Source records
%%
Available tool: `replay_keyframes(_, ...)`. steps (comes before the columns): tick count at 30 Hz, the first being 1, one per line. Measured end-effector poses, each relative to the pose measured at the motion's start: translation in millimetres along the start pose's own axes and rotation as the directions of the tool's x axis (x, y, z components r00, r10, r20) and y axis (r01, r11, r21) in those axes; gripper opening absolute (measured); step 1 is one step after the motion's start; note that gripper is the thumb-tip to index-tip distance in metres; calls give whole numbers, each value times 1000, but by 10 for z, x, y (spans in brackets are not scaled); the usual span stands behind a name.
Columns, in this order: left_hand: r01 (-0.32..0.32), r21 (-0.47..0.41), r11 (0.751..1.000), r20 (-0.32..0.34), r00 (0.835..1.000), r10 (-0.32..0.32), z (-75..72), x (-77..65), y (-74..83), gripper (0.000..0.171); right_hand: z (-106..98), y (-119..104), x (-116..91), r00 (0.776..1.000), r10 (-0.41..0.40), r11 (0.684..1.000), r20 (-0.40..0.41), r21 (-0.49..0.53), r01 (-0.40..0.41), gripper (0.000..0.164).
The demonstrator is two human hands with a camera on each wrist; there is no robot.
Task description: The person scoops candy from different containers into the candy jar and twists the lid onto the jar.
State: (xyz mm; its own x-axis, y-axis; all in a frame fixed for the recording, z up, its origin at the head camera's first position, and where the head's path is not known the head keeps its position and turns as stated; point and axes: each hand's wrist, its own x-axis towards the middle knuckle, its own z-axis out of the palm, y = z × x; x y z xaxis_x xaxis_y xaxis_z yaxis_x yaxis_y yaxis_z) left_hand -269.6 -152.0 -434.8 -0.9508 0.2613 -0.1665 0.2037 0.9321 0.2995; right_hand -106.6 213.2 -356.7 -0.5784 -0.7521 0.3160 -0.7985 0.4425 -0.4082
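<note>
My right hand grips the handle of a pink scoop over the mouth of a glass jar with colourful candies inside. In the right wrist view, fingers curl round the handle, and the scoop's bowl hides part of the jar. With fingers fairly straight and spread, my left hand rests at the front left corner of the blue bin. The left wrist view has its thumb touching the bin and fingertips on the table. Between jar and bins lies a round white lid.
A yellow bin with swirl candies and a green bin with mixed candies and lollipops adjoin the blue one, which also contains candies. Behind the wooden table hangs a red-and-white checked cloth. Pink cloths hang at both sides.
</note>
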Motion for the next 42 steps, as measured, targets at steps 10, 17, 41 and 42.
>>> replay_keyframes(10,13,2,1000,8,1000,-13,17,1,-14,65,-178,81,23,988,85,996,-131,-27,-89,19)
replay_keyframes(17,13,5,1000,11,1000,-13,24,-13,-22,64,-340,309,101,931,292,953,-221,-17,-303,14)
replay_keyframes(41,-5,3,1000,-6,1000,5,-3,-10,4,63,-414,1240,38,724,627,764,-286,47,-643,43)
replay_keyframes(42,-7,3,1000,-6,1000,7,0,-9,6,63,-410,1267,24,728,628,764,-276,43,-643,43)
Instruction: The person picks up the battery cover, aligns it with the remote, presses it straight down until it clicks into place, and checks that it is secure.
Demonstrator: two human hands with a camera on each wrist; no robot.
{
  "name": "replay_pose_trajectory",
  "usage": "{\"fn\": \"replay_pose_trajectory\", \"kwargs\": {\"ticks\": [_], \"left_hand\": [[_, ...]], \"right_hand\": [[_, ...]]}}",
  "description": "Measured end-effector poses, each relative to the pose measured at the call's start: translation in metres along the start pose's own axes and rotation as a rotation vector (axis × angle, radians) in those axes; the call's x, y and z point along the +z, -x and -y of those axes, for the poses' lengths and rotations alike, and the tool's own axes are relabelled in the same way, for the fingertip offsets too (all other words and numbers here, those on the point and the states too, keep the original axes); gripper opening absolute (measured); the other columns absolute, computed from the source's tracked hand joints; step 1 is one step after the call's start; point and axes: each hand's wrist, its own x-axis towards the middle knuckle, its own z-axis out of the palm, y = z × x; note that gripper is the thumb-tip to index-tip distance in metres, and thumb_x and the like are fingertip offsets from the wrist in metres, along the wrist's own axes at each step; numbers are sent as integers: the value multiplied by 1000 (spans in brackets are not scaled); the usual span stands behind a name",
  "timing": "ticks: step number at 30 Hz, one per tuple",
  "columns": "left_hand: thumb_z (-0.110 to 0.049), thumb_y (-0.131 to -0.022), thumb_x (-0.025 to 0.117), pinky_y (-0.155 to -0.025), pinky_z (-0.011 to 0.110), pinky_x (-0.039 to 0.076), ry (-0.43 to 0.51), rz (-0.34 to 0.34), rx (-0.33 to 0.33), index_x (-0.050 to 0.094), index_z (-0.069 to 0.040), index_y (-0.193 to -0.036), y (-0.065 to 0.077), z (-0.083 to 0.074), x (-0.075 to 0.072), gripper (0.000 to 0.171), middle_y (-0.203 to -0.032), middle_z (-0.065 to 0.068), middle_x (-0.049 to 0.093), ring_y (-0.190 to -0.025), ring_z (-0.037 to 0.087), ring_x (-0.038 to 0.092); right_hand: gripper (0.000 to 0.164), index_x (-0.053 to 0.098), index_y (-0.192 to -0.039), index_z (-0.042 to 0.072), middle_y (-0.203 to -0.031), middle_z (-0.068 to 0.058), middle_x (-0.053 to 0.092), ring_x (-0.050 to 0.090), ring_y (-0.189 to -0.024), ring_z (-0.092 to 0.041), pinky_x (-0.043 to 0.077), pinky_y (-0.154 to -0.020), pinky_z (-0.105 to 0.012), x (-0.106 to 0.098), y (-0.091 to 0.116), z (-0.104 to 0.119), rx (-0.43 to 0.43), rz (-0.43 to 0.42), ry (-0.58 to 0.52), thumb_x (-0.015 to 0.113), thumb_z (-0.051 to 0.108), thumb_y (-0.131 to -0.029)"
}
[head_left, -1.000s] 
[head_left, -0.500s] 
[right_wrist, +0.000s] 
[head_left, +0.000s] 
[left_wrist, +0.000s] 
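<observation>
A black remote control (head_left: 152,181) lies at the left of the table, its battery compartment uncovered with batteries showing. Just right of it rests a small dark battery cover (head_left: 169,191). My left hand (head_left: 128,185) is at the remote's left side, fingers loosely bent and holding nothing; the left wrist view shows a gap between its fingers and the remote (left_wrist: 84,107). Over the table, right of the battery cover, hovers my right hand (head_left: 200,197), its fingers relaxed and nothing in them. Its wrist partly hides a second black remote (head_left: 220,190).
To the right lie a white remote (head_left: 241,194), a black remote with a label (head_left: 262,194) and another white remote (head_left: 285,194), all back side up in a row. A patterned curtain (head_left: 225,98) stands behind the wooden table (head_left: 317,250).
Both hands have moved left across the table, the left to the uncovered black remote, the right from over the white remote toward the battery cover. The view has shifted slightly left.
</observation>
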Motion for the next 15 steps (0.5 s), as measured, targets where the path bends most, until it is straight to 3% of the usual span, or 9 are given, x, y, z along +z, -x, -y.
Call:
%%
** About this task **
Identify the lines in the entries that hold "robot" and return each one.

** Result of this task **
The demonstrator is two human hands with a camera on each wrist; there is no robot.
Demonstrator: two human hands with a camera on each wrist; no robot.

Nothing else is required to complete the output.